**Work item:** Please reproduce all of the lines below, word for word and in full.
::: Data
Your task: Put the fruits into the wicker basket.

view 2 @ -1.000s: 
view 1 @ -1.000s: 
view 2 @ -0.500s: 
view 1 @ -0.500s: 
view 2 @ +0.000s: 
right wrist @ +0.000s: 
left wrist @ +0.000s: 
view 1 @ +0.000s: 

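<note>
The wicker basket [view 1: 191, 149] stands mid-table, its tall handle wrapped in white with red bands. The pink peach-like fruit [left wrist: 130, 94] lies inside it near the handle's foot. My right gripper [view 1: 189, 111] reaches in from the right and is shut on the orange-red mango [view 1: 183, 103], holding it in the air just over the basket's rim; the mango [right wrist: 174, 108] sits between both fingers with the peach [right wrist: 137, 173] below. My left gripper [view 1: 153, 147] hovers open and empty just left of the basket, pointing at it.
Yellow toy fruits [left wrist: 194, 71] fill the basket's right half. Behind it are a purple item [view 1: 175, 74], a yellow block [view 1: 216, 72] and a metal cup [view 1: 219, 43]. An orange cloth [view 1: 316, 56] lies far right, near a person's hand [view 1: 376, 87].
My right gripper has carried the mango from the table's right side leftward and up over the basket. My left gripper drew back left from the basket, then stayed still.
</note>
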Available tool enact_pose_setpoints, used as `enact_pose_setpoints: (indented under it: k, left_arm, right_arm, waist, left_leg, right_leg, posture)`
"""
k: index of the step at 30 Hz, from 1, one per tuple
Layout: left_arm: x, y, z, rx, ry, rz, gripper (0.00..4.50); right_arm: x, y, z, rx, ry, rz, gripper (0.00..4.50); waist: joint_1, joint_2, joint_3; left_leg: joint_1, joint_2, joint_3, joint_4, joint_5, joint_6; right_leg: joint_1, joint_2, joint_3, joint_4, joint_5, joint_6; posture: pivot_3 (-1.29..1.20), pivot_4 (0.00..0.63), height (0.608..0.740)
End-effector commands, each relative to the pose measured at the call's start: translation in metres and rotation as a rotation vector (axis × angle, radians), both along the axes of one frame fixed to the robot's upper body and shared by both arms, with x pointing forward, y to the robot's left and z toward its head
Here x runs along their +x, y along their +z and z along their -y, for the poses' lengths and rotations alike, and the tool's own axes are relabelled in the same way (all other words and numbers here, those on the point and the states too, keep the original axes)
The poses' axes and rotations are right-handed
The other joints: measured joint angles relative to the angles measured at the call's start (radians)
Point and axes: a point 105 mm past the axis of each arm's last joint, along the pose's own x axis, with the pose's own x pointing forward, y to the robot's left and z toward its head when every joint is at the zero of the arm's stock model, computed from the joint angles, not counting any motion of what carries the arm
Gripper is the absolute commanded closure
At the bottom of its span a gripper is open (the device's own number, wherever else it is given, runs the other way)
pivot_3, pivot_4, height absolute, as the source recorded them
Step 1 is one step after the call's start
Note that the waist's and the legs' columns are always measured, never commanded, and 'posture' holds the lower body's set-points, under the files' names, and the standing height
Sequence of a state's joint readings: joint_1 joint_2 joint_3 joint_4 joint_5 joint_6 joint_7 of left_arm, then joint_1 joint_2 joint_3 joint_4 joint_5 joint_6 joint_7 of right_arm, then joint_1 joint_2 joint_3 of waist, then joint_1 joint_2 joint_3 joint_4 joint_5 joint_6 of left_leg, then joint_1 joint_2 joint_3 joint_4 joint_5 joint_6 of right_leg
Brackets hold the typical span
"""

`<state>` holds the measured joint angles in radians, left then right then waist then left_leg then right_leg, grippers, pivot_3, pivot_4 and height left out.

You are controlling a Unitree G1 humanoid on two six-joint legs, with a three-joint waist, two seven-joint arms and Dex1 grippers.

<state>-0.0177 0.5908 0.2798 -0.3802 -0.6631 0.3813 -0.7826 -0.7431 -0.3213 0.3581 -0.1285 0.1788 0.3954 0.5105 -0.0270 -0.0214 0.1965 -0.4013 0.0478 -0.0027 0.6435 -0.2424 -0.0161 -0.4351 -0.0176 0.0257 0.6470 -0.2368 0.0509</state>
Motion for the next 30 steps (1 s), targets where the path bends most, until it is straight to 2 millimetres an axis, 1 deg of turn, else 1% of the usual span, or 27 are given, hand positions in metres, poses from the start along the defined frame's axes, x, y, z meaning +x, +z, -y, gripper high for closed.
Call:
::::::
**Task response:**
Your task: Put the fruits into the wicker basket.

view 2 @ -1.000s: 
view 1 @ -1.000s: 
view 2 @ -0.500s: 
view 1 @ -0.500s: 
view 2 @ +0.000s: 
right wrist @ +0.000s: 
left wrist @ +0.000s: 
view 1 @ +0.000s: 

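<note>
The wicker basket [view 1: 191, 149] stands mid-table, its tall handle wrapped in white with red bands. The pink peach-like fruit [left wrist: 130, 94] lies inside it near the handle's foot. My right gripper [view 1: 189, 111] reaches in from the right and is shut on the orange-red mango [view 1: 183, 103], holding it in the air just over the basket's rim; the mango [right wrist: 174, 108] sits between both fingers with the peach [right wrist: 137, 173] below. My left gripper [view 1: 153, 147] hovers open and empty just left of the basket, pointing at it.
Yellow toy fruits [left wrist: 194, 71] fill the basket's right half. Behind it are a purple item [view 1: 175, 74], a yellow block [view 1: 216, 72] and a metal cup [view 1: 219, 43]. An orange cloth [view 1: 316, 56] lies far right, near a person's hand [view 1: 376, 87].
My right gripper has carried the mango from the table's right side leftward and up over the basket. My left gripper drew back left from the basket, then stayed still.
</note>
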Available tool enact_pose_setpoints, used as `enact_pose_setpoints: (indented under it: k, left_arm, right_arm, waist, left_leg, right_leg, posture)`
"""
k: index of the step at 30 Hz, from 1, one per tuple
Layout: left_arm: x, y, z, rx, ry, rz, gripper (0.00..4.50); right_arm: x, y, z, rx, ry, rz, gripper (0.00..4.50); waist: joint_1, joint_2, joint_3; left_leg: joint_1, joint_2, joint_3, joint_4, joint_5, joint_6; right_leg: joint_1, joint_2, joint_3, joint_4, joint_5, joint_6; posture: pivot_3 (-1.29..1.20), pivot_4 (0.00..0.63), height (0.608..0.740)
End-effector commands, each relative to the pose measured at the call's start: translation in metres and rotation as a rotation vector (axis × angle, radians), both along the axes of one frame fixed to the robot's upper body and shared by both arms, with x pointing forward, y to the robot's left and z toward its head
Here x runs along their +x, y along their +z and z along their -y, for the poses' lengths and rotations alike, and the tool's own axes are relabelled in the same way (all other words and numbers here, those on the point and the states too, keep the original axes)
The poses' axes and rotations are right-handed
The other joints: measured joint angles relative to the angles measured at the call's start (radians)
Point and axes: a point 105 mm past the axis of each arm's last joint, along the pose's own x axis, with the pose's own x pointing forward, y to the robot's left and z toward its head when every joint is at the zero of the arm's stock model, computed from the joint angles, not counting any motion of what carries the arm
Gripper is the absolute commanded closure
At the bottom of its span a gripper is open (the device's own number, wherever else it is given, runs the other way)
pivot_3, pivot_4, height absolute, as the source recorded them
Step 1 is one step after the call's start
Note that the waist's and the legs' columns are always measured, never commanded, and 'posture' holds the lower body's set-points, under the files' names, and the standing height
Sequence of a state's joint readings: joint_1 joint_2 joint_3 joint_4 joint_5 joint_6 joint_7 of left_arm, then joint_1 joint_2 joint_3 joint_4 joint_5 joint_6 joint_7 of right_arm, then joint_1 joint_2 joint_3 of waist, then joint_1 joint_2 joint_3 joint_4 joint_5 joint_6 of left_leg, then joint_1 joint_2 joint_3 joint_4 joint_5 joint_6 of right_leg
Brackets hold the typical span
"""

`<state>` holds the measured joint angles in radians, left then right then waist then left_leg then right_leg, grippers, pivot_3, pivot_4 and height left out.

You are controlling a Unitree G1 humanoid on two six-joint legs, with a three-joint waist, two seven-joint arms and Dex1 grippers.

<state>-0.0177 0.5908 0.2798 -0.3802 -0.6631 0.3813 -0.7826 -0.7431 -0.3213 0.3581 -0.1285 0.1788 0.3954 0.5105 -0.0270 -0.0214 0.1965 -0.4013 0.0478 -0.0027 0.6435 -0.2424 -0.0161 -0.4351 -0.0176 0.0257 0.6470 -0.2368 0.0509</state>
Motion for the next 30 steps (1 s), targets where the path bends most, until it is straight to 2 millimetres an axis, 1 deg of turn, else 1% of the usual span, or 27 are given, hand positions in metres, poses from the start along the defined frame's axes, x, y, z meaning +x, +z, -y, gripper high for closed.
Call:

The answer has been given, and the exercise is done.